In order to make a valid objection, the individual must be able to point to grounds relating to his or her particular circumstances. This allows the organisation to respond based upon the merits of the case. While considering the objection, it may be appropriate for the organisation to restrict processing whilst the case is considered. This means that the right to object and the right to restrict processing will often be used together.
It’s a tricky area, so let’s look at an example. Let’s imagine an organisation that records CCTV footage of a public area that leads to a doorway into their offices. A passer-by may object to having their image processed citing their privacy. In this case, the organisation may choose to temporarily switch off the recording whilst they consider the case. In this case, the organisation may decide that they will refuse the objection by claiming a legitimate interest in defending their property. In this case, it may be reasonable to argue that there is little privacy impact on the complainant in exchange for considerable benefit to the organisation through effective security. However, if the camera is pointed at a public space then it may be harder to refuse the objection as the legitimate interest is weakened.
In this example, there’s a nuanced decision that depends on the circumstances, and, should both sides disagree, it may end up being tested by the law.
There is, however, one area where there are no grey areas; the GDPR introduces an absolute right to object to direct marketing. Objections to direct marketing cannot be refused by the processing organisation.
Automated decision making and profiling
Individuals have particular rights in relation to automated decision making by computer algorithms. The aim of this part of the regulations is to protect people from having decisions made by computer systems without any way of responding or seeking redress. The right means that people can object to processing by automated processes and can request a review of the decision by a human being,
This does not mean that automated decision making is prohibited. Artificial intelligence and computerised decision making is becoming an increasingly common part of our lives; the regulations simply aim to provide certain safeguards to protect individuals from the consequences arising from this development in technology.
The GDPR is clear that people have the right not to be subject to automated decisions or profiled where that automation results in significant or legal effects. This is important as it’s the difference between trivial effects of a decision and those protected against by the regulation.
Significant or legal effects means a resulting consequence that has a negative impact on the individual. These could be something like the refusal of a service (such as refusing a car loan or rejecting a membership application).

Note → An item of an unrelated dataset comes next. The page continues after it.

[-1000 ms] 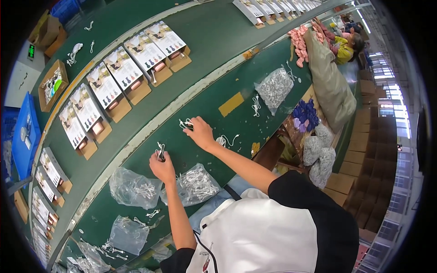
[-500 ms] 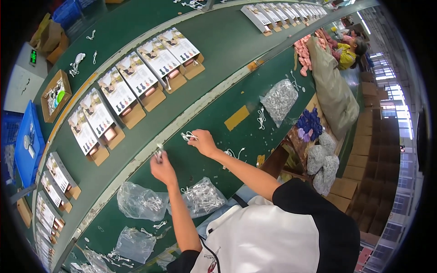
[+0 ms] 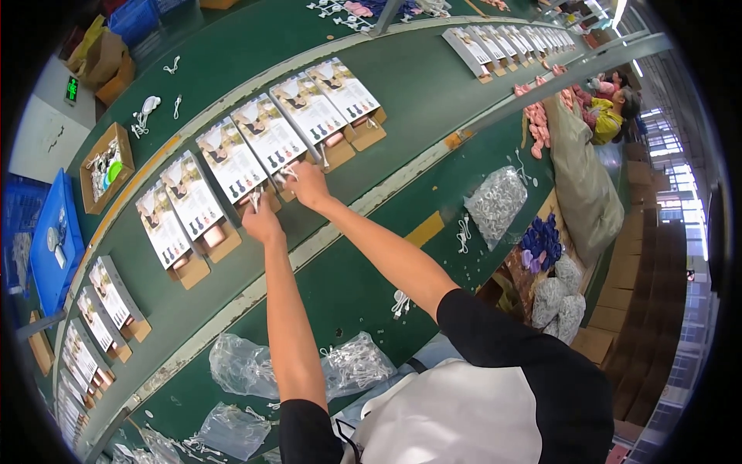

Other examples could be updating someone’s credit risk file or adding to their criminal record entirely by automated means.
This means that activities such as profiling a customer database against socio-economic profiles in order to understand the distribution of high income customers will not run the risk of objection because there is no legal effect on the customers. However, even when automated processing is unlikely to receive objections the organisation must still tell individuals that are processing in this way and must ensure there is a lawful basis for processing in place.
If we extend the example, perhaps envisaging a situation where the profiles generated were then used to make a decision about whether to permit a customer to apply for credit without taking any other information into account, then there is a good chance a significant effect would occur.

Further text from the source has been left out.